| YOUR INSTRUCTIONS |
Repeat exactly, and only, the lines of the entries below from the one with "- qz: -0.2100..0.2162" through the one with "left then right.", both ends included.

------ DATA

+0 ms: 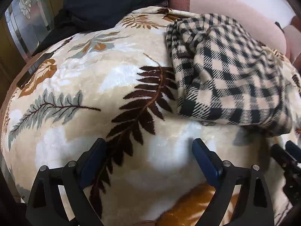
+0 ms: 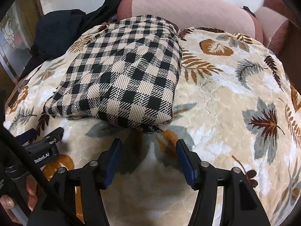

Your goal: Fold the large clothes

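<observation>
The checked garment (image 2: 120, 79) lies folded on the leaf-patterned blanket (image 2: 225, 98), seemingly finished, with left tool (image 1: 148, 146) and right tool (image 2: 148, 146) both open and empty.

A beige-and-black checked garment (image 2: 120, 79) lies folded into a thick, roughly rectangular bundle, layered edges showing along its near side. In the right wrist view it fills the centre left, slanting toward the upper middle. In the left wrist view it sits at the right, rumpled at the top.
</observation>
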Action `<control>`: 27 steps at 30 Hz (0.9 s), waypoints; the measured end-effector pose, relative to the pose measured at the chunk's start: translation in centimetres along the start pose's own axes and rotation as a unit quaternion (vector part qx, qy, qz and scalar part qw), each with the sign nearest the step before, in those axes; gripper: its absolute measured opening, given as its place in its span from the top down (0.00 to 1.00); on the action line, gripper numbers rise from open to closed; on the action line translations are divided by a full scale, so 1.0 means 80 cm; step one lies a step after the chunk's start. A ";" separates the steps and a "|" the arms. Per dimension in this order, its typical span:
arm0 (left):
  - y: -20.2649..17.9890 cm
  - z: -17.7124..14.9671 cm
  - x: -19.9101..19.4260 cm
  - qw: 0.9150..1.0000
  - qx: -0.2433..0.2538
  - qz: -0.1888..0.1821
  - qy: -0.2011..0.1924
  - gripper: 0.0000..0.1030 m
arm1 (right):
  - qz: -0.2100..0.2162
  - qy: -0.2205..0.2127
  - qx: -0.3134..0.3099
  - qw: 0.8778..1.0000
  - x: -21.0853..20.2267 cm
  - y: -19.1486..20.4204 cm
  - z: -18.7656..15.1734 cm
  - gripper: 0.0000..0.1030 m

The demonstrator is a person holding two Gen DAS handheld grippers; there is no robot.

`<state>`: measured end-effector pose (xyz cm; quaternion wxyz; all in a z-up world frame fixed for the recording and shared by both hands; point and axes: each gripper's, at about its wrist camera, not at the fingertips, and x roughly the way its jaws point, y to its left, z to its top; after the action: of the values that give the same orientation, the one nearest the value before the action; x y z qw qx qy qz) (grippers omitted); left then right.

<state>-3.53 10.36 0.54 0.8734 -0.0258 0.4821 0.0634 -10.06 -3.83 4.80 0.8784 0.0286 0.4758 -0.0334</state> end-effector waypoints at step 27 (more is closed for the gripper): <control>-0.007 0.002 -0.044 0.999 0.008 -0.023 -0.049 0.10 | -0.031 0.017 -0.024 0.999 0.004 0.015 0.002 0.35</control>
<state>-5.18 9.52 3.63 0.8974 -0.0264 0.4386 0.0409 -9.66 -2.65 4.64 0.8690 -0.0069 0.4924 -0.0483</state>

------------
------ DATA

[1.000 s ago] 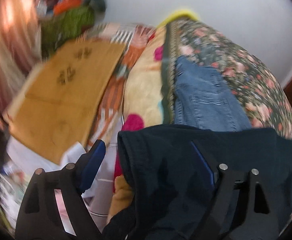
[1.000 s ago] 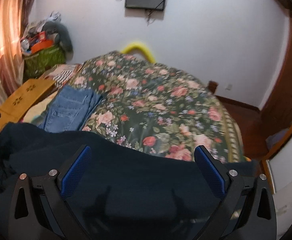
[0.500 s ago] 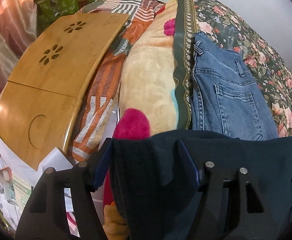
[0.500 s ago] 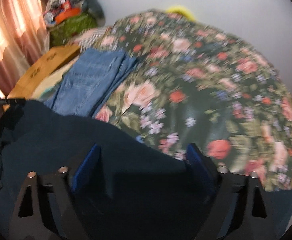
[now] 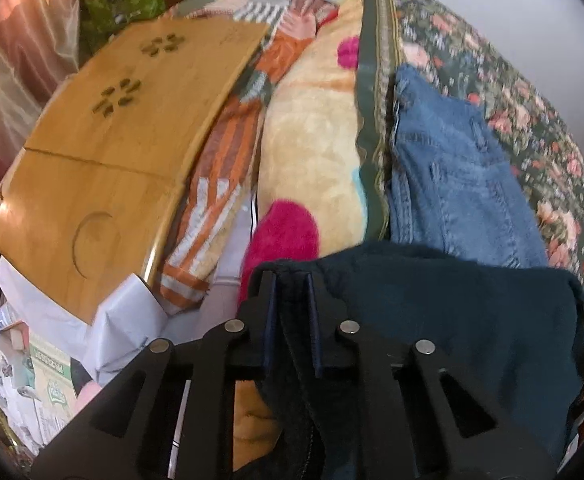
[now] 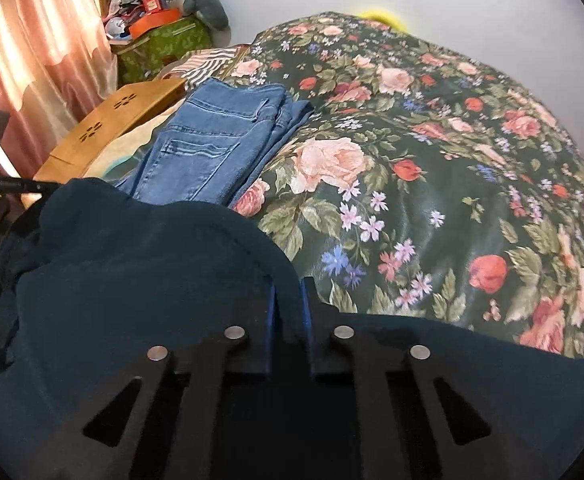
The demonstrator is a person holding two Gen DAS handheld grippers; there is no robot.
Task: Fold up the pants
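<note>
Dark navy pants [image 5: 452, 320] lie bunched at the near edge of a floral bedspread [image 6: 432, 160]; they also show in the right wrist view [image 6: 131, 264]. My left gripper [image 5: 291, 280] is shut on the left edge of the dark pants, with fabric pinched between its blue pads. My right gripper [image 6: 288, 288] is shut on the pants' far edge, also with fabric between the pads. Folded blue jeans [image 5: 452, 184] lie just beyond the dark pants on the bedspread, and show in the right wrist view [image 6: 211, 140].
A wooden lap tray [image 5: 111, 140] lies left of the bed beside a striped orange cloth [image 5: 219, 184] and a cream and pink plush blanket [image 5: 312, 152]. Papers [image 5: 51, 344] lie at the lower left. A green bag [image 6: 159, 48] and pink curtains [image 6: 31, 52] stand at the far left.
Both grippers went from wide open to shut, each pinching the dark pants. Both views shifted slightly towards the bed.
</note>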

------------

| RESPONSE AREA |
  - qz: -0.2100..0.2162
  - qy: -0.2205..0.2127
  - qx: -0.3134..0.3099
  - qw: 0.8778..1.0000
  - x: -21.0853..20.2267 cm
  - y: -19.1486..20.4204 cm
  - z: -18.7656..15.1734 cm
  - gripper: 0.0000..0.1030 m

The demonstrator is a person holding two Gen DAS handheld grippers; there is no robot.

`<state>`: measured end-effector pose (xyz cm; quaternion wxyz; all in a z-up world frame fixed for the recording and shared by both hands; point and axes: each gripper's, at about its wrist camera, not at the fingertips, and x roughly the way its jaws point, y to its left, z to its top; after the action: of the values that give the same orientation, the one nearest the value before the action; x y z qw qx qy qz) (grippers omitted); left then right.

Nothing else is needed for the answer.